Action item >> Pictures stay out of the copy; output exactly the lines from the one containing "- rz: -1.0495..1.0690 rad" through the end of the material.

Material provided >>
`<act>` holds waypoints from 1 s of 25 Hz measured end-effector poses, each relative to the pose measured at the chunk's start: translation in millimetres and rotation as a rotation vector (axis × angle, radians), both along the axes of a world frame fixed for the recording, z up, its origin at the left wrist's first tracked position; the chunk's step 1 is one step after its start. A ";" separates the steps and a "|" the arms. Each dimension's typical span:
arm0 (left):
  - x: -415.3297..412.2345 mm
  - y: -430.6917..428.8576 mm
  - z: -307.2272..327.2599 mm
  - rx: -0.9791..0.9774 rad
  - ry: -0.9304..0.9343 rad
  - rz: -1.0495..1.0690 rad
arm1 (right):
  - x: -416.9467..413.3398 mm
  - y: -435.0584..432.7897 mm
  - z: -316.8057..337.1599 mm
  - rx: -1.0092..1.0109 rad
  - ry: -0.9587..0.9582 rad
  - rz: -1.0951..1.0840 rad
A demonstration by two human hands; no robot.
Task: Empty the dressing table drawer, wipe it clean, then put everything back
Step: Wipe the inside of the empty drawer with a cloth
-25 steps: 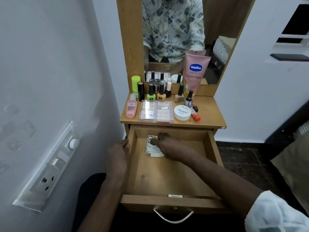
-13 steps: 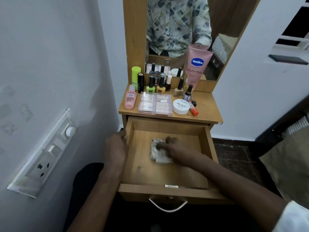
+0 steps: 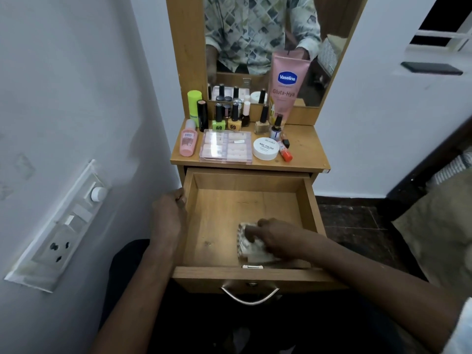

Response >>
  - rz: -1.0495..1.0690 rad
arm1 (right):
  - x: -416.9467..413.3398 mm
  - y: -435.0584..432.7897 mm
  - z: -316.8057..337.1599 mm
  - rx: -1.0092..1.0109 rad
  - ry: -0.9587..0.9582 rad
  - rz: -1.0951..1.0840 rad
A demonstration by two human hands; no robot.
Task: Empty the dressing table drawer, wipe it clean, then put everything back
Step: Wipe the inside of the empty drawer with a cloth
-25 steps: 
-13 steps: 
+0 steps: 

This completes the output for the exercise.